### Problem statement
What lines in the data below mention the string "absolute"? Copy them out.

Record set section start

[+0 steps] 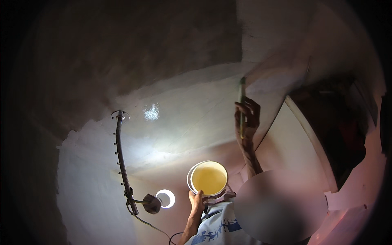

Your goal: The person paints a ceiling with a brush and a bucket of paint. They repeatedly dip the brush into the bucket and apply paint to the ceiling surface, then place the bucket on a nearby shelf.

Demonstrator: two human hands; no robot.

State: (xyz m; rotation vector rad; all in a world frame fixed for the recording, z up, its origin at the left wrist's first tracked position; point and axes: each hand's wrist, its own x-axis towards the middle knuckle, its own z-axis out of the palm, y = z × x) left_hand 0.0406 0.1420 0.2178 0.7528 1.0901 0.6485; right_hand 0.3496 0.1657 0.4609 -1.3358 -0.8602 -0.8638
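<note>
1. i see the right hand (247, 115) raised, fingers (244, 108) curled shut around a thin tool handle (242, 107); the handle runs upright through the grip, its top end touching the pale ceiling (192, 106) above the fingertips. i cannot tell what kind of tool it is.
2. the left hand (197, 201) sits lower, fingers closed on the near rim of a white bowl (207, 178); thumb lies over the edge. the bowl holds a yellowish liquid, directly above the knuckles.
3. the two hands are well apart, the bowl below and left of the raised hand.
4. left of the bowl hand, near it: a glowing ring lamp (165, 199) beside a dark socket (152, 203) with a cable.
5. further left, a dark ribbed conduit (121, 157) climbs to a round ceiling mount (120, 115).
6. below the wrists, a blue-and-white printed shirt (220, 226).
</note>
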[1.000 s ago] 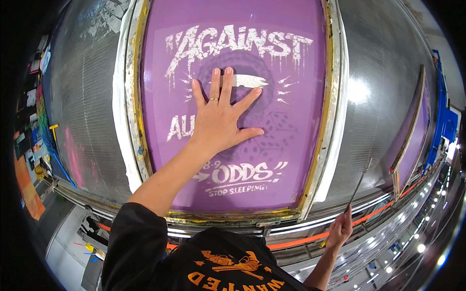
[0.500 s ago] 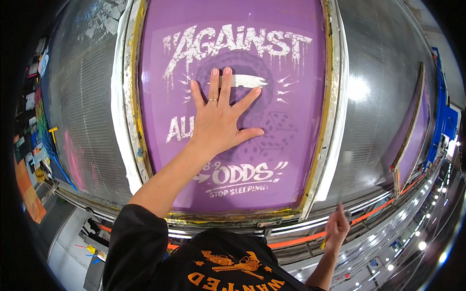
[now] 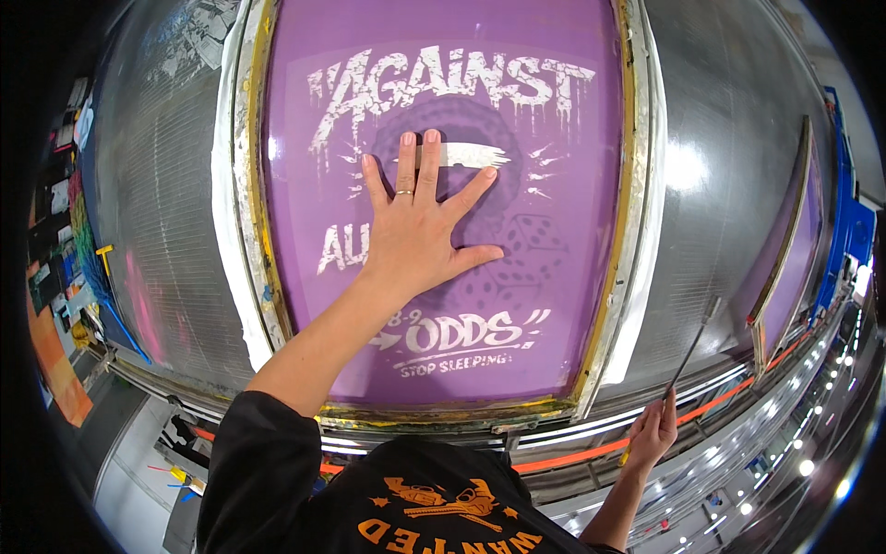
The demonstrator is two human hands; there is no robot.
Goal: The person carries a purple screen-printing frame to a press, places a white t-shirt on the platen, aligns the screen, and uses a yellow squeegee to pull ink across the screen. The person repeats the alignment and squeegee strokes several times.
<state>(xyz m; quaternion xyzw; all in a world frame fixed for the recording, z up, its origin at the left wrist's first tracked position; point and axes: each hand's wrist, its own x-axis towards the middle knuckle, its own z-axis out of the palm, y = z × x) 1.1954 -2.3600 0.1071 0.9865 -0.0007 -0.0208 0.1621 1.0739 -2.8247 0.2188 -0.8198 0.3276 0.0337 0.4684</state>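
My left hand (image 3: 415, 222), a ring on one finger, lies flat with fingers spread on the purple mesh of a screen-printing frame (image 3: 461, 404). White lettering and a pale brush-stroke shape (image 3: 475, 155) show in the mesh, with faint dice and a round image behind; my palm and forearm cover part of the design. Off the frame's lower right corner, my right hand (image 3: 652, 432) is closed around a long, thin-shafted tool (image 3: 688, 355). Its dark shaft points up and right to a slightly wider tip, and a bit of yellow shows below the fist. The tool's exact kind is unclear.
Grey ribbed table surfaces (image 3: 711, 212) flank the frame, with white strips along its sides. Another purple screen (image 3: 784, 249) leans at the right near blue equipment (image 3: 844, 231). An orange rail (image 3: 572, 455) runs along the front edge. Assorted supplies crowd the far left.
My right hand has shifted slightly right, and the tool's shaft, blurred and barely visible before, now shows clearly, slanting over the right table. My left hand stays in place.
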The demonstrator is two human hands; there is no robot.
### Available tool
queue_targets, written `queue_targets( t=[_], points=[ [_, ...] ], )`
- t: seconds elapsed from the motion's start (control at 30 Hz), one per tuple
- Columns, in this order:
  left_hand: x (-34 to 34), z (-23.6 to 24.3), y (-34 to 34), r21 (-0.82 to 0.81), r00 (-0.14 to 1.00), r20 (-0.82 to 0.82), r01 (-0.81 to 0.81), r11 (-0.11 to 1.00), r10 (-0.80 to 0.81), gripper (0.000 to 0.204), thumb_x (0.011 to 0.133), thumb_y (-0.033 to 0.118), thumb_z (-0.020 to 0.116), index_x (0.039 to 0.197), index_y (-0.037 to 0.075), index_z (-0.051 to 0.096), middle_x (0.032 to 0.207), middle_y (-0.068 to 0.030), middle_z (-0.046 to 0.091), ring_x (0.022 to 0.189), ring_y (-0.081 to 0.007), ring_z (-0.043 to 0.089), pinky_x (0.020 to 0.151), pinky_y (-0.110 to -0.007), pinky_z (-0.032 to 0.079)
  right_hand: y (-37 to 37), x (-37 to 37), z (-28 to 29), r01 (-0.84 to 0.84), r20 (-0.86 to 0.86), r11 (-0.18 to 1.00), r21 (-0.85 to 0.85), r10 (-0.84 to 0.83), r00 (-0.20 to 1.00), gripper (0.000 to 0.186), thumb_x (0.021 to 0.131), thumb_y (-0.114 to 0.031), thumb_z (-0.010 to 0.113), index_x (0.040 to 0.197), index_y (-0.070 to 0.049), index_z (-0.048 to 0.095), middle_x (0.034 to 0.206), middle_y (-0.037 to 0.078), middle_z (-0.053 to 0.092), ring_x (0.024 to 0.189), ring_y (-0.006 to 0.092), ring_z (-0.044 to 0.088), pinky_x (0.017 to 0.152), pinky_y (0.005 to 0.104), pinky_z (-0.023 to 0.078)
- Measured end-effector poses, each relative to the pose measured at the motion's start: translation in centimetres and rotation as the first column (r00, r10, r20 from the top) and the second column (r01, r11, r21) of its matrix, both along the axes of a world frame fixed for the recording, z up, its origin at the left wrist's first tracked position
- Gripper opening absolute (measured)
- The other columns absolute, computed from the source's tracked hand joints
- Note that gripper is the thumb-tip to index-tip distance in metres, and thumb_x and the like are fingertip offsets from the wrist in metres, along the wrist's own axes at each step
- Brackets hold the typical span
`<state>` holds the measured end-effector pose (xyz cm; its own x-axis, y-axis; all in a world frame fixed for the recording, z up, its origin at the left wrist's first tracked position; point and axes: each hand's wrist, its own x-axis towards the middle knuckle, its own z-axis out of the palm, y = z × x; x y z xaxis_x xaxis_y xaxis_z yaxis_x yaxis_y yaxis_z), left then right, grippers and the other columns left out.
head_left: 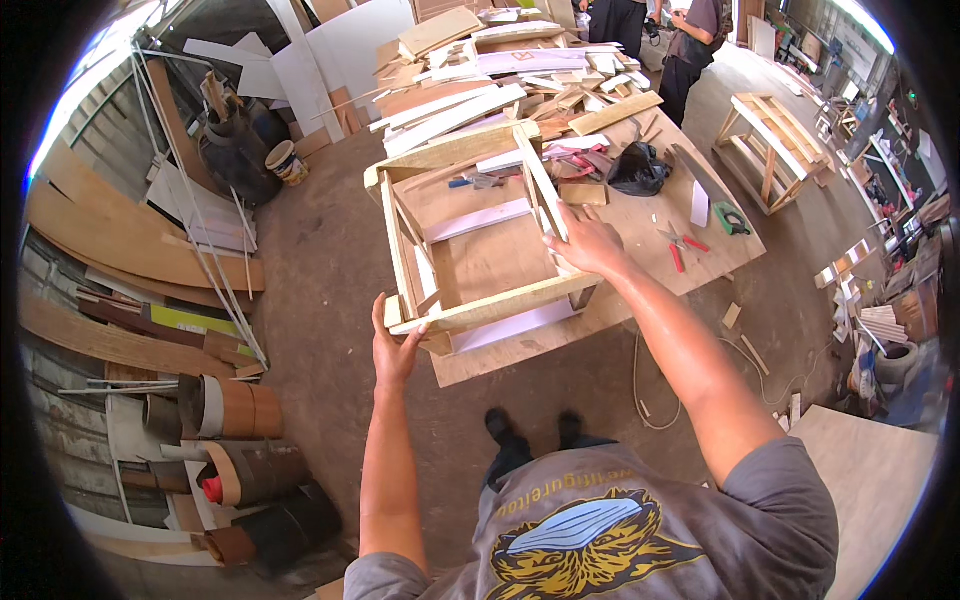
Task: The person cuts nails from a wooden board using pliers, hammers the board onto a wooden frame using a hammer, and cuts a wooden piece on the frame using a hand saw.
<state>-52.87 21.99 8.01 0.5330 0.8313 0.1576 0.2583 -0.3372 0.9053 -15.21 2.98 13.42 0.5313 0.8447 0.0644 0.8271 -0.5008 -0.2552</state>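
A box-like frame of pale wood strips (500, 303) stands on a plywood-topped table (640, 215) in front of me. My left hand (396, 345) grips its near left corner, thumb against the front rail and fingers round the outer side. Over the right-hand rail lies my right hand (590, 240), its fingers bent round the wood. Parts of both hands' fingers are hidden by the frame. Through the open top I see pale, white-faced strips (480, 219) low in the frame.
Right of the frame lie red-handled pliers (678, 258), a black plastic bag (640, 170) and a green-handled saw (733, 219). Scrap wood (470, 110) is heaped at the table's far end. A slatted wooden stand (770, 140) and people (690, 45) are beyond; rolled sheets (230, 407) lie left.
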Motion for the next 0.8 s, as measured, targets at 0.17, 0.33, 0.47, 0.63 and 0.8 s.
queue_targets(
  t=[0.17,0.33,0.47,0.63,0.8],
  points=[
    [0.1,-1.2,1.1,-0.168,0.982,0.175,0.098,0.981,-0.068,0.097,0.090,0.012,0.084,0.164,0.018,0.022,0.144,-0.0153,0.053,0.131,-0.0286,0.056,0.107,-0.045,0.053,0.7,-0.4,0.9,0.027,-0.002,0.996,-0.082,-0.027,1.000,0.090,0.101,-0.062,0.055,0.164,-0.004,0.028,0.147,0.025,0.059,0.142,0.0509,0.047,0.115,0.0522,0.045],
    [-0.6,-1.4,2.5,-0.191,0.972,0.220,0.130,0.973,-0.087,0.095,0.091,0.013,0.083,0.163,0.019,0.023,0.143,-0.0144,0.052,0.129,-0.0284,0.056,0.109,-0.046,0.052,2.2,-1.1,3.0,0.025,-0.087,0.991,-0.132,-0.037,0.995,0.085,0.101,-0.059,0.056,0.163,-0.006,0.031,0.134,0.024,0.068,0.127,0.0468,0.061,0.112,0.0515,0.047],
    [0.6,-1.2,2.3,-0.098,0.983,0.160,0.101,0.990,-0.085,0.101,0.088,0.023,0.088,0.165,0.018,0.022,0.143,-0.0188,0.058,0.130,-0.0278,0.059,0.104,-0.044,0.055,1.2,3.4,-1.8,0.152,-0.702,0.829,0.538,0.341,0.625,0.072,0.103,-0.053,0.057,0.153,-0.002,0.049,0.130,0.017,0.071,0.116,0.0329,0.068,0.107,0.0456,0.050],
    [-1.0,-5.1,2.8,-0.167,0.967,0.255,0.059,0.984,-0.015,0.107,0.091,0.035,0.085,0.168,0.012,0.015,0.151,-0.0191,0.052,0.137,-0.0304,0.053,0.112,-0.045,0.047,-4.6,3.0,-11.1,0.745,-0.965,0.617,0.254,0.212,0.154,0.073,0.107,-0.066,0.039,0.148,-0.009,0.056,0.144,0.007,0.063,0.135,0.0224,0.055,0.117,0.0408,0.037],
    [-2.8,-14.4,4.5,-0.223,0.976,0.118,0.205,0.953,-0.183,0.067,0.105,0.045,0.063,0.149,-0.003,0.048,0.145,-0.0156,0.060,0.134,-0.0298,0.055,0.114,-0.042,0.041,-3.4,1.1,-21.1,0.830,-0.976,0.516,0.211,0.155,0.152,0.073,0.107,-0.056,0.043,0.162,-0.009,0.037,0.168,0.007,0.037,0.155,0.0243,0.030,0.127,0.0424,0.021]
  ],
)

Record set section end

### Solution to this problem
- Gripper opening absolute (measured)
- The other columns absolute, computed from the source's tracked hand joints

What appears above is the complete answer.